On tonight’s Wil Wheaton Project, my friend Chris Hardwick came by to do something really silly and funny. I don’t want to give away the joke, because I think it’s a good one, but here are some outtakes that don’t give anything away:

I’m grateful to my network for giving me permission to do this, and I hope that it’s only the beginning of me getting to share all sorts of stuff from the show that doesn’t make it into the final cut.

OBLIGATORY ALL-CAPS REMINDER THAT THE WIL WHEATON PROJECT PREMIERES IN TWO AND A HALF HOURS ON SYFY.

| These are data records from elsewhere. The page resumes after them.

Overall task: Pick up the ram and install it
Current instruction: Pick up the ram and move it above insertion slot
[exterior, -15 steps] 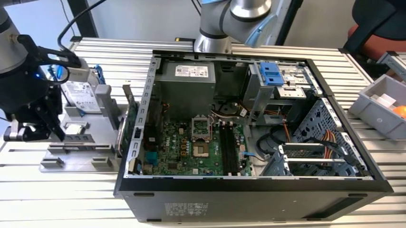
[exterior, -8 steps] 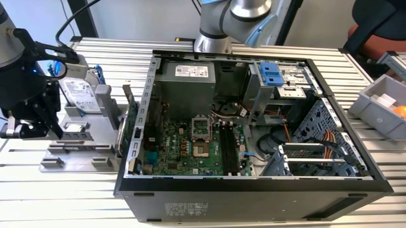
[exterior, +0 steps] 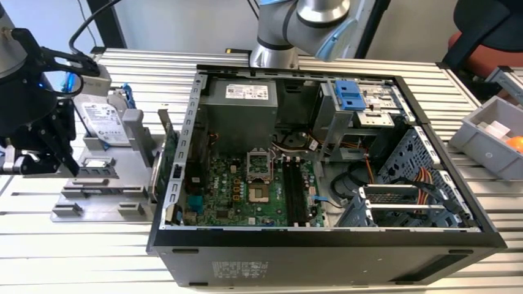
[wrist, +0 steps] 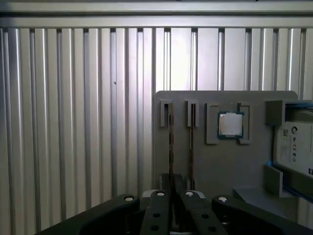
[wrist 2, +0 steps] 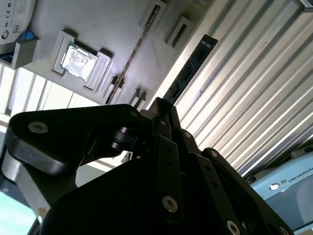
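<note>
The ram (wrist 2: 190, 68) is seen in the second wrist view clenched at one end by the end effector (wrist 2: 161, 106). The stick projects straight out beyond the tips, alongside the edge of the grey holder (wrist: 220, 166) and over the ribbed desk (wrist: 73, 122). Beyond the tips, a processor (wrist: 230, 124) and a hard drive (exterior: 105, 125) are seated in the holder. The open computer case (exterior: 327, 239) lies well apart, toward the exterior view's right.

For this carry, it is judged that a firm grip is needed and that the stick should be held level and untwisted, so that the holder's brackets are not struck. White print is carried on the ram's far end and a pale label on the drive; neither is read out.
</note>
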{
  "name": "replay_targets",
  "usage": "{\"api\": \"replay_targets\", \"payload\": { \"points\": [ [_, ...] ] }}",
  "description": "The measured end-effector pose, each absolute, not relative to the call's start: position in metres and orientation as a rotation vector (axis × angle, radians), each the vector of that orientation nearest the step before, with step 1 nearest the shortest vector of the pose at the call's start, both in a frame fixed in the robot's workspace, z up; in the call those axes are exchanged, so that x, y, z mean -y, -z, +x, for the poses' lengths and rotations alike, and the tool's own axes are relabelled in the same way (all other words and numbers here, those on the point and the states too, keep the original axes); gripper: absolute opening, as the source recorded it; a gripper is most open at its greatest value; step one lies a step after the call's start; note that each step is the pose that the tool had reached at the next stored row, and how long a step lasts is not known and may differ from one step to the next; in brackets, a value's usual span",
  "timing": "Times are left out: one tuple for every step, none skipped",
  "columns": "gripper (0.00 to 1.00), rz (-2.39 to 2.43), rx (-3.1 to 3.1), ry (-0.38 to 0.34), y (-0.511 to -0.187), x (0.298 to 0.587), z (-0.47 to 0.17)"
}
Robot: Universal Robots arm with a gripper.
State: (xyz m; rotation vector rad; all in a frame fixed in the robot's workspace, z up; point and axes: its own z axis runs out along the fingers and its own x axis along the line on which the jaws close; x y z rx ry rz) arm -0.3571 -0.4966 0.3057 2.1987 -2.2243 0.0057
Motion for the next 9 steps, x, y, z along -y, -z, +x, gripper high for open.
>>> {"api": "replay_targets", "payload": {
  "points": [
    [0.00,2.199,2.224,-0.006,-0.3070,0.4966,-0.3571],
    [0.00,2.199,2.224,-0.006,-0.3083,0.4965,-0.3571],
    [0.00,2.199,2.224,-0.006,-0.3095,0.4966,-0.3571],
    [0.00,2.199,2.224,-0.006,-0.3108,0.4966,-0.3571],
    [0.00,2.199,2.224,-0.006,-0.3121,0.4965,-0.3571],
    [0.00,2.199,2.224,-0.006,-0.3132,0.4966,-0.3571],
    [0.00,2.199,2.224,-0.006,-0.3143,0.4965,-0.3571],
    [0.00,2.199,2.224,-0.006,-0.3155,0.4965,-0.3571],
    [0.00,2.199,2.224,-0.006,-0.3167,0.4965,-0.3571]
  ]
}}
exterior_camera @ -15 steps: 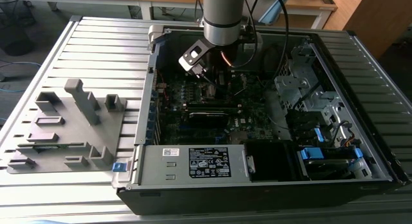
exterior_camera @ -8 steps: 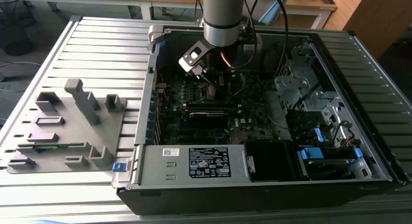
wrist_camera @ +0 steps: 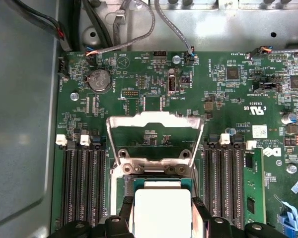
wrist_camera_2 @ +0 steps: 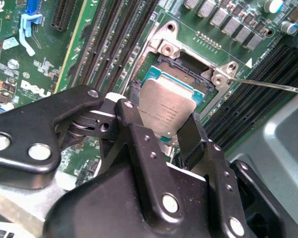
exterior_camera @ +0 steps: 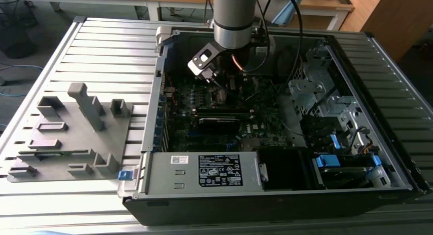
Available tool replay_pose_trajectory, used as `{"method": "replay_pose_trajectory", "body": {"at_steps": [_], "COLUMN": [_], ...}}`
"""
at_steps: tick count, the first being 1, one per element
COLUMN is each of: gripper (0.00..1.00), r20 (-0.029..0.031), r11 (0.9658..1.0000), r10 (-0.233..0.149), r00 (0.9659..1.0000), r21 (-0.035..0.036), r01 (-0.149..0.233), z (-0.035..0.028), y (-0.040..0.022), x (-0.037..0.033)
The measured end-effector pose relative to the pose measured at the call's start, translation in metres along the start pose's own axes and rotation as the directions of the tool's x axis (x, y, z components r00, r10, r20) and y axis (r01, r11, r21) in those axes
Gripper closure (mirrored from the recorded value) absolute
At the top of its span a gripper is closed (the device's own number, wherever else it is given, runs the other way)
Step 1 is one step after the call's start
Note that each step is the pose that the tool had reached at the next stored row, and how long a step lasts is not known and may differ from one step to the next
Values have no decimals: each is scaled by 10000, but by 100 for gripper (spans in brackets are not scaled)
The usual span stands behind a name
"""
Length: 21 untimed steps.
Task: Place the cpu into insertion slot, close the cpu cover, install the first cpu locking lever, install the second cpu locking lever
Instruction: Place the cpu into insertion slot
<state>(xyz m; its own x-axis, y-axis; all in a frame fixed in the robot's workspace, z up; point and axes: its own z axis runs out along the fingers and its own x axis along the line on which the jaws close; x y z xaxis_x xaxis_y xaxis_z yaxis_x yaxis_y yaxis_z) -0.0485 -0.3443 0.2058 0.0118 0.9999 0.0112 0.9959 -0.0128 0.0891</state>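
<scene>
Exterior view: one slatted grey table (exterior_camera: 101, 47) carries one open computer case (exterior_camera: 271, 194) towards the exterior view's right edge and one grey parts tray (exterior_camera: 68, 144) near its left edge. One arm (exterior_camera: 233, 17) reaches down into the case.

Inside, one green motherboard (wrist_camera: 228, 99) covers the case floor. Near the board's middle sits one socket (wrist_camera: 159, 171), with two banks of black memory slots, one (wrist_camera: 84, 188) on each side (wrist_camera: 223, 183).

The gripper (wrist_camera_2: 159, 124) has two black fingers (wrist_camera_2: 131, 119), clamped on opposite edges of the single cpu (wrist_camera_2: 166, 106). In the first wrist view the gripper (wrist_camera: 162, 218) holds the cpu (wrist_camera: 161, 208) over the open socket, its silver top facing up; I cannot tell whether the chip touches the socket.

The one cpu cover (wrist_camera: 154, 124) stands swung open at the far edge of the socket, clear of the chip.

One thin locking lever (wrist_camera_2: 273, 85) juts out from a socket corner in the second wrist view.

One coin battery (wrist_camera: 98, 79) sits near a board corner.
</scene>
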Motion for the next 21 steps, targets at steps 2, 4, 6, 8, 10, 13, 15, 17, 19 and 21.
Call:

Today, we shoot our first episode of The Wil Wheaton Project

The Wil Wheaton Project

In a few hours, I’ll begin recording the first episode of The Wil Wheaton Project. We’ve been working on it for a very long time, and it is a surreal feeling to know that in about 30 hours, my stupid face is going to be a moderately big deal for twenty-one and a half minutes on a major cable network.

I have the same feeling I have before I publish a book, or after I wrap a TV show: I’ve done the best I can to make something I’m proud of, that I think other people will like, but it’s pretty much out of my hands the second we push the beautiful, shiny button … the jolly, candy-like button. Like everything I do as an artist, the best I can hope for is that I don’t get hit by lightning on my way out of the studio. Oh, and that the stuff I think is entertaining and informative lands on the audience the same way.

I know a lot of you reading this don’t subscribe to cable or satellite, and as far as I know, it will be online at Syfy.com and probably Hulu and Hulu+, but I’m not sure how soon after it airs. I also think it’s available as a subscription in iTunes. I know that, because of a number of factors that are completely out of my control, it’s only available in the United States. Totally unrelated to that, I wonder if any of you non-American viewers have ever heard of VPN services like unblock-us.

So I really want everyone in the world to see my show, because I’m super proud of it and I think a lot of you will enjoy it. If you have to use some possibly questionable means to see it, I’m not going to try to stop you. BUT — if you can watch it in some way that the network can score (on broadcast or via one of the legally-supported websites), please do that, because the more people who watch it in a way the network can count, the more likely it is they will order a full season of the show.

This is a big day for me. Thank you to everyone who has helped make it possible.